THE POPE AND LOUISIANA!
Thursday, September 24th, 2015
New Orleans, Louisiana
THE POPE AND LOUISIANA!
The Pope is taking the country by storm having made visits
to three American cities in the past week.
His schedulers made one oversight in planning Pope Francis’ first trip
to the U.S. He should have come to
Louisiana. More than half the population
in South Louisiana is Catholic. There are over 500,000 Catholics in the New
Orleans area alone. If the pope wanted
to visit a state with a Catholic pulse, the Bayou State should have been a
“must stop” for the pontiff.
Catholic newspaper OSV Newsweekly puts New Orleans at the
top of their list to visit a city that reflects Catholic “culture, history,
physical landscape and spirituality.” The St. Louis Cathedral is the oldest
continuing functioning Cathedral in the country, built in 1789. The first Catholic hospital was founded in
the Crescent City, Hotel Dieu, operated by the Daughters of Charity. It would be hard to find a region more quintessentially
Catholic since its founding than a large part of Louisiana.
Now
I’m about as Catholic as one can get without actually making the conversion. I was married in the church, and my three daughters were
baptized by Bishop Charles Greco, the late and beloved Patriarch of the central
and north Louisiana parishes. When my children were quite young, our
family spent a number of winter weekends with Bishop Greco at a family hunting
and fishing camp on Davis Island, in the middle of the Mississippi River, some
30 miles below Vicksburg.
On many a cold and rainy morning, a handful of us at the camp
would rise before dawn for the Bishop to conduct a Sunday or holiday Mass. And
even though I was not Catholic, he treated me as one of his own. The
Bishop would patiently sit for hours and answer my barrage of questions about
the history and the relevancy of the Catholic Church.
During the years I practiced law in Ferriday, Louisiana, Father
August Thompson became a mentor and good friend. He urged me to actively become
involved a number of social issues within the community, and his urgings
eventually led me to run for public office and to being elected a Louisiana
State Senator.
Father Chris Naulty, now pastoring in New Orleans, toured our
family through the Vatican, even taking us down under St. Peter’s to the
historic catacombs, and opened my eyes to the vast history of the Church and to
the influence of Catholicism world wide. In my hometown of Baton Rouge,
Fathers Miles Walsh and Cleo Milano are my sparring partners when I raise
questions about the future direction of the church. Father Cleo pastors at
Lady of Mercy, which is close to my home. The Church has a marvelous
adoration chapel that is open 24 hours a day. It’s my resting place for
meditation and solitude several times a week.
So why haven’t I become Catholic? I was named after the disciple James, the
brother of Jesus Christ. In the New
Testament book of James, the disciple conveys a Christian doctrine of
simplicity. He offers two premises to be
a convert. Believe in a higher being and do good works. That’s it. No involved
ritual. No pomp and circumstance. Simply believing and helping others.
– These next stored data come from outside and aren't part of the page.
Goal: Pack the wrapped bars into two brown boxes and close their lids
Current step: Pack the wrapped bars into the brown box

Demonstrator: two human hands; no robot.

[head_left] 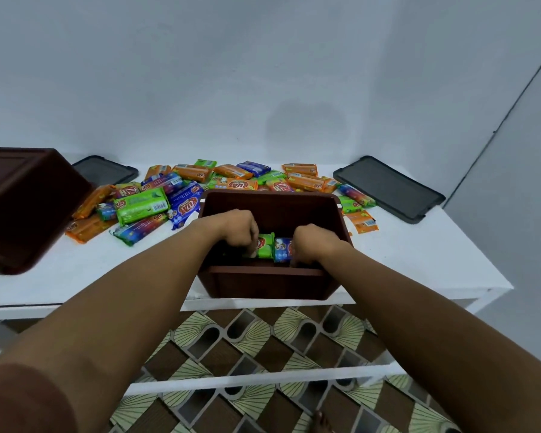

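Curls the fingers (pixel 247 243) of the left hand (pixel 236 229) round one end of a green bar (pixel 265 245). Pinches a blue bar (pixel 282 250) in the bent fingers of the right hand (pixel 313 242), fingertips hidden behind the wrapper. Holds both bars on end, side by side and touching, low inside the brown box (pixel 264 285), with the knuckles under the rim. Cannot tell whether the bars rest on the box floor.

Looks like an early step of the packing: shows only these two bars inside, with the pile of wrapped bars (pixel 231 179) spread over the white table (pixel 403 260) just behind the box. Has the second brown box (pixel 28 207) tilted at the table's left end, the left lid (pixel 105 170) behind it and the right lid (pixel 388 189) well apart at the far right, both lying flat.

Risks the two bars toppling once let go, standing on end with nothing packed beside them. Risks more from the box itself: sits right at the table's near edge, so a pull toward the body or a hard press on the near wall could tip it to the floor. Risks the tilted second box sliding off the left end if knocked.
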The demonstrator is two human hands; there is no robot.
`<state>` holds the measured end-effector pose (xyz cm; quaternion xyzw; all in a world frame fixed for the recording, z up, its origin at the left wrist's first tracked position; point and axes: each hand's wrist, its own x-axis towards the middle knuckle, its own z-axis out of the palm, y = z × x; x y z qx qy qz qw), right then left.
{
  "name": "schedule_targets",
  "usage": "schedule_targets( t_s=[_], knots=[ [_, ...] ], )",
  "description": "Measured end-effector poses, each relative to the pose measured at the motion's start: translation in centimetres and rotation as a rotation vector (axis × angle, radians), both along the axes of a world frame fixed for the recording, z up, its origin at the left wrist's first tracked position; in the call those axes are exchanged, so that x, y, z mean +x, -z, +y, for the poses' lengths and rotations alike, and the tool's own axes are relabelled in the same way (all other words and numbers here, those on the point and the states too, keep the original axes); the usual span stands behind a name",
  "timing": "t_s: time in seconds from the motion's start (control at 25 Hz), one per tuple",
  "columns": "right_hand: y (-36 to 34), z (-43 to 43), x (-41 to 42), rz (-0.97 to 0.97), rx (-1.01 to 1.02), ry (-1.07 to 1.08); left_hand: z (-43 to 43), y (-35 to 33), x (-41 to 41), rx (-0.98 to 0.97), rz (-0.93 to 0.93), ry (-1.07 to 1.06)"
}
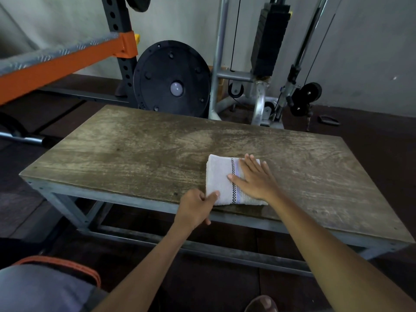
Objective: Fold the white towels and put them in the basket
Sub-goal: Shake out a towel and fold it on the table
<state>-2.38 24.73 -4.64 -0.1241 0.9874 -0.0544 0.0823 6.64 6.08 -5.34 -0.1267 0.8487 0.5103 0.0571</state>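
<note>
A folded white towel (221, 176) with a checked black and purple stripe lies on the wooden table (144, 149), close to its near edge. My left hand (198, 207) pinches the towel's near left corner between thumb and fingers. My right hand (255, 179) lies flat on the towel's right half, fingers spread, pressing it down. At the bottom left corner an orange rim (67, 265) around grey cloth shows; I cannot tell whether it is the basket.
The table has a grey metal frame (74, 210). Behind it stand a black weight plate (172, 78), an orange and black rack (67, 57) and a cable machine with a weight stack (269, 39). A barbell end (29, 138) lies on the dark floor at left.
</note>
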Motion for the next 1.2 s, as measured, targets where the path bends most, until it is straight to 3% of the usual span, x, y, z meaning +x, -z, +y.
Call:
schedule_targets(
  t_s=[0.12, 0.2, 0.28, 0.36, 0.52, 0.72, 0.92, 1.04, 1.2],
  knots=[
    [-0.3, 0.0, 0.4, 0.158, 0.013, 0.055, 0.2, -0.7, -0.5, -0.259, 0.315, -0.122],
    [0.2, -0.3, 0.8, 0.205, 0.003, 0.077, 1.2, -1.3, -2.7, -0.486, 0.515, 0.062],
    [1.0, -0.4, 0.9, 0.118, -0.028, 0.082, 2.3, -1.0, -5.5, -0.731, 0.456, 0.35],
    [1.9, -0.2, 0.5, 0.048, -0.098, 0.081, 2.2, 0.4, -7.5, -0.831, 0.268, 0.481],
    [2.0, 0.8, -0.6, -0.032, -0.385, 0.12, 1.7, 2.0, -9.4, -0.814, 0.213, 0.441],
    [2.0, 2.5, -0.2, -0.041, -0.695, 0.345, -1.0, 2.2, -7.8, -0.615, 0.188, 0.286],
    [1.1, 2.5, 2.4, 0.067, -0.315, 0.458, -0.7, 0.7, -6.6, -0.425, 0.156, 0.163],
    [-0.6, 1.3, 3.1, -0.006, -0.331, 0.502, 1.0, -0.4, -7.4, -0.225, 0.061, 0.111],
    [-0.6, 1.2, 2.0, -0.12, -0.455, 0.562, 1.5, -0.3, -8.0, -0.168, 0.001, 0.059]
  ],
)
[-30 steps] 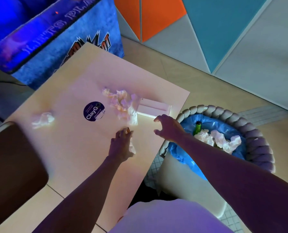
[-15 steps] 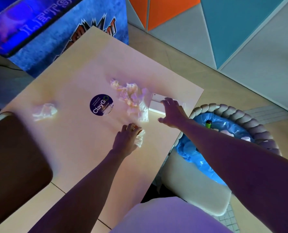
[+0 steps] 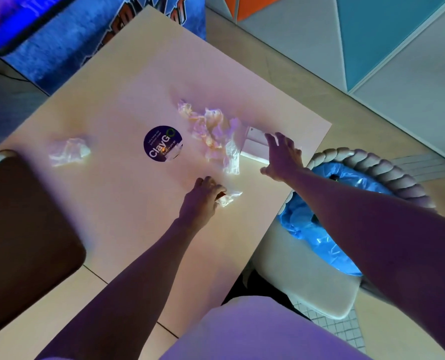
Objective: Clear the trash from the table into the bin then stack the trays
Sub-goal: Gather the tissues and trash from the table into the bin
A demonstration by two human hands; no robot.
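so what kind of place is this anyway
Probably a self-service eatery in an arcade or play centre. The table carries a round ClayGo sticker and crumpled wrappers, a lined bin stands beside it, and what looks like a glowing blue game cabinet stands past its far edge.

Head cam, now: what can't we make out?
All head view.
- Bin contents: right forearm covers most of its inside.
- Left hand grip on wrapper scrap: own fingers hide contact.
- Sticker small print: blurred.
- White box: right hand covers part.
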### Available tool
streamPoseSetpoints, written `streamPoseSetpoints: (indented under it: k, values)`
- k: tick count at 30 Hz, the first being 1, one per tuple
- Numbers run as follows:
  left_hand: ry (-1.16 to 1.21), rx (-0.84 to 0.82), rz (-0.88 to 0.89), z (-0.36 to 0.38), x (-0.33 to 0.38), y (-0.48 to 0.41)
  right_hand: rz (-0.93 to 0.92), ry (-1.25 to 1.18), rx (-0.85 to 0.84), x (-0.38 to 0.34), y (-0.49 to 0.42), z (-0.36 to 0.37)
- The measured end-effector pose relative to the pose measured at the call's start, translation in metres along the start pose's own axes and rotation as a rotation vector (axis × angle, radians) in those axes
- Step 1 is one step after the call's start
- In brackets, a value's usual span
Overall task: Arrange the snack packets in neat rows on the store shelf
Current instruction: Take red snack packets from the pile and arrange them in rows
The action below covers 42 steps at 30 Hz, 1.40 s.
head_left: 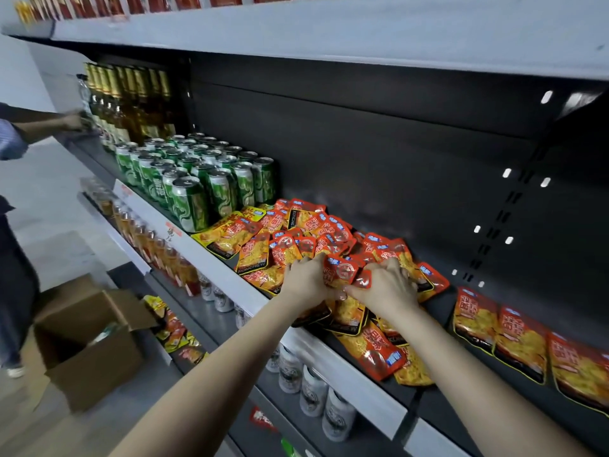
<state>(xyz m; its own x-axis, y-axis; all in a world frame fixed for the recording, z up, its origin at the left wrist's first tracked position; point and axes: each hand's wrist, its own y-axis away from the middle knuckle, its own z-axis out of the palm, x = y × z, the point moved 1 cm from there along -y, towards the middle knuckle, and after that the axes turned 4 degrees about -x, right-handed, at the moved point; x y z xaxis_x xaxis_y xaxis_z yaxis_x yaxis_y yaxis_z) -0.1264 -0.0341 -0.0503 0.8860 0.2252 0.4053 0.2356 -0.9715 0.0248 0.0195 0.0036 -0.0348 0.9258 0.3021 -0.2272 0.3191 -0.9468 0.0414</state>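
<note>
Snack packets point(296, 232) lie in a messy heap on the shelf point(346, 364), just beside the green cans point(204, 186). Some hang over the front edge & could slip off if the heap gets bumped. L hand point(304, 280) & R hand point(385, 285), side by side, both curl round small red packets point(342, 270) on top of the heap.

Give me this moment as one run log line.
left hand gripping packet pile | right hand gripping same pile | pile jumbled beside green cans | three packets rowed at right
</note>
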Motion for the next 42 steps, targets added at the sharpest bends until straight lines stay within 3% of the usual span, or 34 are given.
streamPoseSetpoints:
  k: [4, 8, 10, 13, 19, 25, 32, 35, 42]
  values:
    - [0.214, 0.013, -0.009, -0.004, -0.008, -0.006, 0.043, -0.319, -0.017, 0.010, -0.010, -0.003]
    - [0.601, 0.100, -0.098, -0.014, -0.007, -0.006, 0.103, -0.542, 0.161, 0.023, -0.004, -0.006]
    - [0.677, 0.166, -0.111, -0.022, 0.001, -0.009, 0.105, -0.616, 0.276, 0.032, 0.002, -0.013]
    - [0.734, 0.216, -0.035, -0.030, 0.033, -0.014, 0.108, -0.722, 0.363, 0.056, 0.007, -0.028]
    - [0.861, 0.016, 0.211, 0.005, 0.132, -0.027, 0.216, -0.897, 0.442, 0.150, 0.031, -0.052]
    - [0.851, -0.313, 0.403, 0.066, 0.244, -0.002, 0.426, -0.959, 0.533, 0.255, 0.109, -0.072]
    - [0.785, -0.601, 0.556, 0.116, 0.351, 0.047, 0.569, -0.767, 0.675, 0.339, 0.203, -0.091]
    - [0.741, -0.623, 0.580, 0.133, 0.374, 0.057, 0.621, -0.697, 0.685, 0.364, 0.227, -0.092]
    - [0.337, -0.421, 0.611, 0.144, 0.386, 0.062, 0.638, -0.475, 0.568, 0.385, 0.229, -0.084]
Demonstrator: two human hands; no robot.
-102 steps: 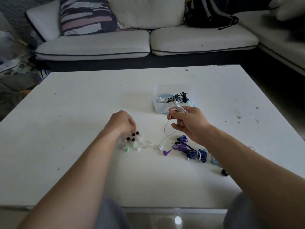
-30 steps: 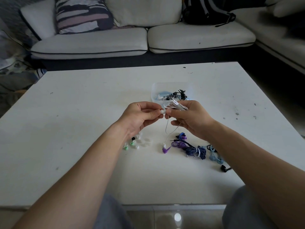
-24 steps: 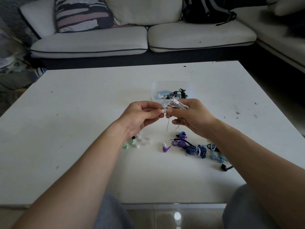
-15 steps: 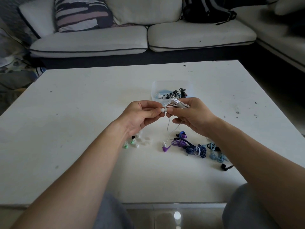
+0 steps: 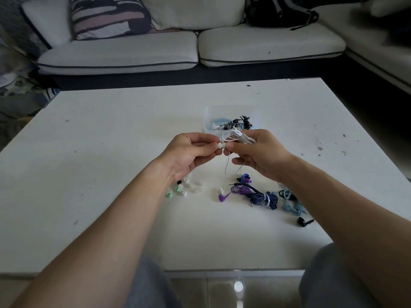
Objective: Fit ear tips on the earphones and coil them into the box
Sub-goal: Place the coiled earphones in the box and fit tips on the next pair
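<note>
Pinching with left hand (image 5: 191, 152): white ear tip (image 5: 219, 145), held against the bud of the white earphones (image 5: 236, 137). Right hand (image 5: 260, 154) grips their looped cable, raised just in front of the box (image 5: 208, 117). Judgement: keep tip square to nozzle, press with slight twist until seated.

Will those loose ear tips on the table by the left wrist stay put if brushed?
The ear tips look tiny and rounded, so they are likely light and apt to roll or skitter on the smooth table. They lie loose and apart, so a sweep would likely scatter them; pinching one at a time seems safer.
</note>
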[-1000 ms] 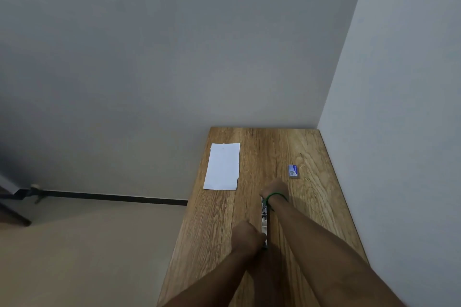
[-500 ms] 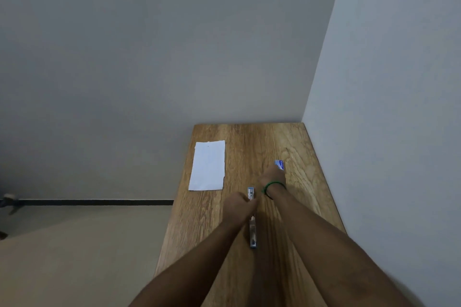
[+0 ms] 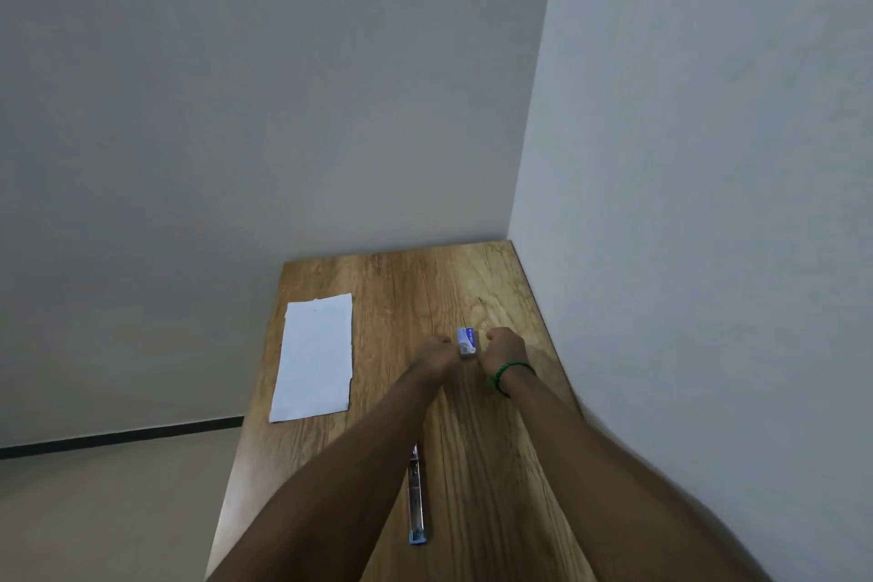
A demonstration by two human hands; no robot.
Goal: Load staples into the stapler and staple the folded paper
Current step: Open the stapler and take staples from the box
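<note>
Together the curled left hand (image 3: 437, 352) and right hand (image 3: 505, 347) grip the small staple box (image 3: 466, 342) from either side, far out on the table (image 3: 401, 279). Nearer, the stapler (image 3: 418, 501) lies opened flat; the folded paper (image 3: 314, 357) rests well left.

A wooden table (image 3: 401, 279) spreads beneath the left hand (image 3: 437, 352) and right hand (image 3: 505, 347). Grey walls (image 3: 283, 109) stand beyond and right of them; beige floor (image 3: 118, 510) lies to their left.

Wood-grain table (image 3: 401, 288), seemingly metal stapler (image 3: 417, 501).
</note>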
This new Pope seems to be in the direction of more simplification,
and appears willing to face head on a number of controversies that have divided
the Church. Catholics worldwide seem to want
more openness, more discussion and better communication. As Billy Joel
sang about the church: “Virginia, they didn’t give you quite enough
information.”
Pope Francis will have to confront the issue of a dwindling
number of priests to minister to a flock of over one billion Catholics. What
about priests being allowed to marry? Women joining the priesthood, an
increasing responsibility for nuns including the offering of the Sacraments facing
up to the sex abuse scandals, allowing for more evangelical services that are
not as strong on ritual — all are issues that have a growing constituency that
will require attention and reasonable understanding by the new pope.
Yet, in spite of all the pressures
to change and adapt, the Catholic Church should have a moral consistency, and
not just modify doctrine and core beliefs based on current popular whim. Shouldn’t
the Ten Commandments and the truths of the Sermon of the Mount be perpetual?
Pope Francis, although popular worldwide, has his work cut out
to unify a church enmeshed in controversy. Thousands of Louisiana Catholics,
who by and large desire a church grounded in moral consistency, seem to be
giving this Pope good will and the benefit of any doubt. As for this aging but
quite interested possible convert, I’ll be watching on the sidelines.
********
“I'd rather live my whole life
assuming there is a God, only to find out that there isn't, than to live my
whole life assuming there isn't a God, only to find out there is.”